J’avais étudié le temps en tant que catégorie critique, en me focalisant surtout sur sa représentation dans la littérature caribéenne contemporaine. Dans ce champ, en fait, des nombreuses œuvres montrent la coprésence de différentes perceptions temporelles. La polysémie du terme représentation a constitué le point de repère principal au cours de mes recherches car les images, mais surtout les caractéristiques de la représentation iconographique et littéraire, sont souvent un moyen, pour les narrateurs des romans, de déconstruire et réinventer le temps.
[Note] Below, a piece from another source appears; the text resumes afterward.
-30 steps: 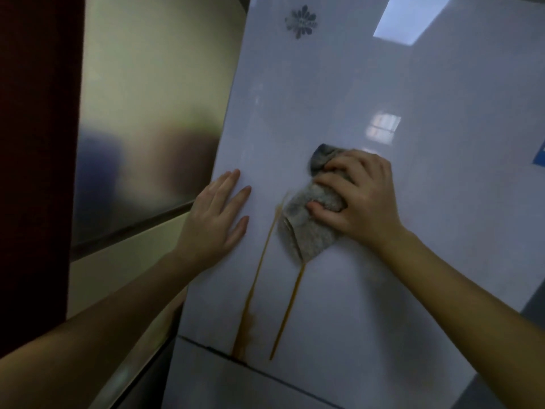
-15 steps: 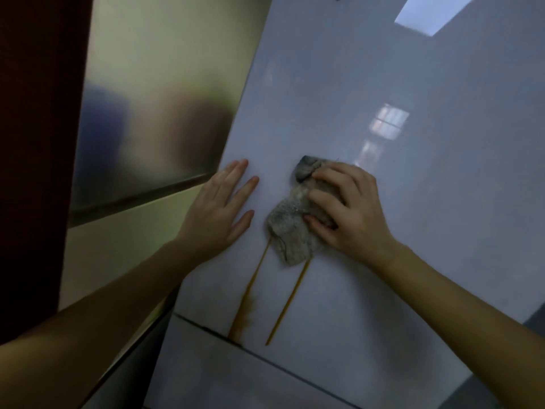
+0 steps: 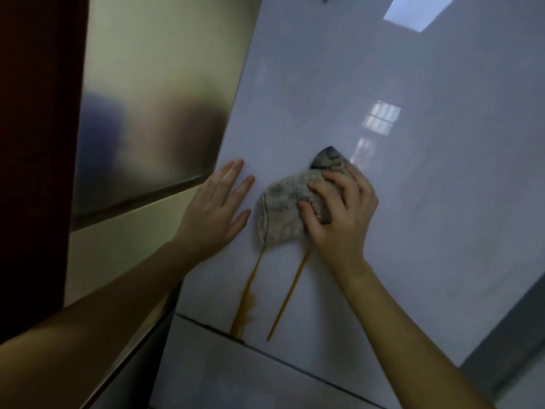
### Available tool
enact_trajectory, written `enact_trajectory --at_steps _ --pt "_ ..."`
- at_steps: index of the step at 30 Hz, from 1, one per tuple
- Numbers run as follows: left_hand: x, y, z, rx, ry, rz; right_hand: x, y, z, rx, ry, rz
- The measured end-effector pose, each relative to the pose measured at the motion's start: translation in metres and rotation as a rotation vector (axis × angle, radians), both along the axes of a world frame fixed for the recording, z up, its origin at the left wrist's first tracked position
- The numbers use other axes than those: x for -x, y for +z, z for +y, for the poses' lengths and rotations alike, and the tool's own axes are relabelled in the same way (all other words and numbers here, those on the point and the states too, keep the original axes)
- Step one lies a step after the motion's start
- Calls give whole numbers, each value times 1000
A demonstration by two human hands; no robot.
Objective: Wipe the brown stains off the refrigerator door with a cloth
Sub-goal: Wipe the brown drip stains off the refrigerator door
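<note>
A glossy pale refrigerator door (image 3: 413,231) fills the right of the view. My right hand (image 3: 342,211) presses a crumpled grey cloth (image 3: 280,216) flat against it. Two brown stains run down from under the cloth: a wider smeared streak (image 3: 246,302) on the left reaching the door's lower seam, and a thin streak (image 3: 287,296) to its right. My left hand (image 3: 213,211) lies flat on the door with fingers spread, just left of the cloth, holding nothing.
A dark seam (image 3: 265,354) separates the upper door from the lower door (image 3: 236,382). A shiny metallic cabinet side (image 3: 153,113) stands to the left, and a dark red panel (image 3: 35,143) beyond it.
The cloth and my right hand have slid down and to the left over the tops of the streaks, so less stain shows. My left hand has stayed flat beside it.
</note>
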State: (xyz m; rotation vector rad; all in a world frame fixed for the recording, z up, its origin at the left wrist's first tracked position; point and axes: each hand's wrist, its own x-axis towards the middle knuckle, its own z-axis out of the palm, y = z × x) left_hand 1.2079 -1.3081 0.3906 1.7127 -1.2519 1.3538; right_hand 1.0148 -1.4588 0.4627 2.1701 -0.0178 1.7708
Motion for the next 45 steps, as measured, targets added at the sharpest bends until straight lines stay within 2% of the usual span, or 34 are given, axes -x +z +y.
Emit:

Ma thèse était également consacrée au repérage des textes dans lesquels le temps est un des thèmes de la narration. L’étude approfondie de chaque roman est organisée de manière complexe, et sa section centrale se divise en passé, présent et futur. Cette articulation est ensuite dépassée au cours de la thèse, qui montre que le temps est souvent la métaphore d’un sens d’inadéquation, d’inauthenticité et de frustration par rapport au quotidien. Les caractéristiques de sa représentation dans le roman caribéen montrent la volonté d’imaginer une dimension plus appropriée à la libre expression créative de soi.
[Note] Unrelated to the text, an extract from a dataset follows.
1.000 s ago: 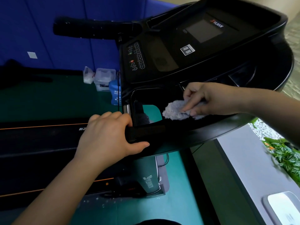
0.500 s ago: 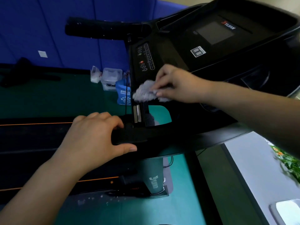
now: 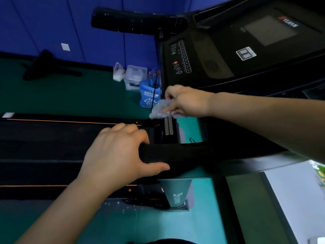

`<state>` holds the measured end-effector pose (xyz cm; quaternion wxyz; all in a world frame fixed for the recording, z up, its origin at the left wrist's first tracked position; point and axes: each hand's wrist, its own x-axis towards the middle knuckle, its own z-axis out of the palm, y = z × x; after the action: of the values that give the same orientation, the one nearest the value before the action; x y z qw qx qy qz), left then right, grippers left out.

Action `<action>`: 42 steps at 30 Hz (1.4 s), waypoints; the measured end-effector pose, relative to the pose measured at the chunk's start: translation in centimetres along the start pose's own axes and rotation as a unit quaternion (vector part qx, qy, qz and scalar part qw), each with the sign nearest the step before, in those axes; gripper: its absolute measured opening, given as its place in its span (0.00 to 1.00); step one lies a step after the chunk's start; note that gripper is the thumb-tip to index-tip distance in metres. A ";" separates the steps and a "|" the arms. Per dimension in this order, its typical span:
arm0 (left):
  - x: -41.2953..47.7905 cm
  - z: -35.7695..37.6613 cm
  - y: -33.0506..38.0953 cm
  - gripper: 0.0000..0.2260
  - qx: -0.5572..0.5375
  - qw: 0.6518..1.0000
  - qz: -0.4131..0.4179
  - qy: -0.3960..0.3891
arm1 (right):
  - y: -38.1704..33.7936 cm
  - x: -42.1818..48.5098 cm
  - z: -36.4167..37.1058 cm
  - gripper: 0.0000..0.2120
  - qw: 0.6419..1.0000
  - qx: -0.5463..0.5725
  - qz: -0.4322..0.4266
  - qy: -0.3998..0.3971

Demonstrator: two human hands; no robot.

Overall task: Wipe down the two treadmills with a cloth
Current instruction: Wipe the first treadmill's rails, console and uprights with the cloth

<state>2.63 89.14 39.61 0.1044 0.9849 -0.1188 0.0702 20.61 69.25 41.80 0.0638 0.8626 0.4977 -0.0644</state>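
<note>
Our left hand (image 3: 119, 152) grips the handrail (image 3: 167, 153), our right hand (image 3: 188, 101) pinches the cloth (image 3: 161, 110) — swiping upward, we could accidentally press the console buttons (image 3: 183, 57).

This is looking like a gym or fitness room: a black treadmill (image 3: 228, 55) with a screen and button panel is filling the view, with a long black belt (image 3: 44, 147) edged in orange lines stretching away below its console. Behind the treadmill, blue padded wall panels (image 3: 52, 23) are rising from a green floor (image 3: 70, 95), where a plastic box (image 3: 135, 77) and a blue bag (image 3: 149, 95) are sitting.
</note>
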 end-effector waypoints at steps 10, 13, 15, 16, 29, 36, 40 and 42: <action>0.0 0.2 0.0 0.31 0.003 1.000 -0.003 0.018 | 3.0 2.0 -1.4 0.13 0.994 -0.005 0.111 -0.007; 0.0 0.2 0.0 0.31 -0.004 1.000 -0.004 0.024 | 4.1 0.5 -1.9 0.16 0.992 -0.014 0.119 -0.050; -0.1 0.2 0.1 0.31 -0.007 1.000 -0.005 0.020 | 4.4 -0.9 -2.4 0.17 0.989 -0.013 0.137 -0.060; -0.1 0.2 0.1 0.31 -0.009 1.000 -0.005 0.021 | 4.5 -1.7 -2.5 0.17 0.987 -0.007 0.150 -0.055; -0.4 -0.2 0.4 0.33 0.006 1.000 -0.004 0.011 | 2.2 -14.0 -5.4 0.16 0.955 0.061 0.284 -0.051; -0.6 -0.4 0.6 0.30 0.005 1.000 -0.005 -0.004 | -3.4 -19.1 -5.4 0.15 0.956 0.104 0.273 -0.033; -0.5 -0.3 0.5 0.33 0.010 1.000 -0.001 -0.013 | -5.3 -19.5 -5.1 0.16 0.959 0.115 0.257 -0.018; -0.3 -0.3 0.3 0.37 0.009 1.000 0.005 -0.027 | -6.5 -18.7 -4.5 0.16 0.963 0.136 0.233 -0.011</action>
<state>2.24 88.97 39.92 0.0914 0.9868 -0.1261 0.0450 5.91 57.37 49.23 -0.0354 0.9545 0.2685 -0.1245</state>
Au-delà de la thèse en elle-même, j'ai un bon souvenir de mon premier doctorat, qui m'a offert la possibilité de vivre des expérience formatrices comme des séjours de recherche à la Sorbonne Université et à l'Université des Antilles-Guyane, des rencontres, des publications (surtout ce recueil d'entretiens), des collaborations avec des groupes de recherche qui ont été très stimulantes.
Je suis certaine que je n'aurais pas abordé ma thèse actuelle de la meme manière si je n'en avais pas une autre derrière moi. Bien qu'un résumé ne puisse pas en rendre compte, le fil conducteur entre ces deux travaux est certainement la liberté.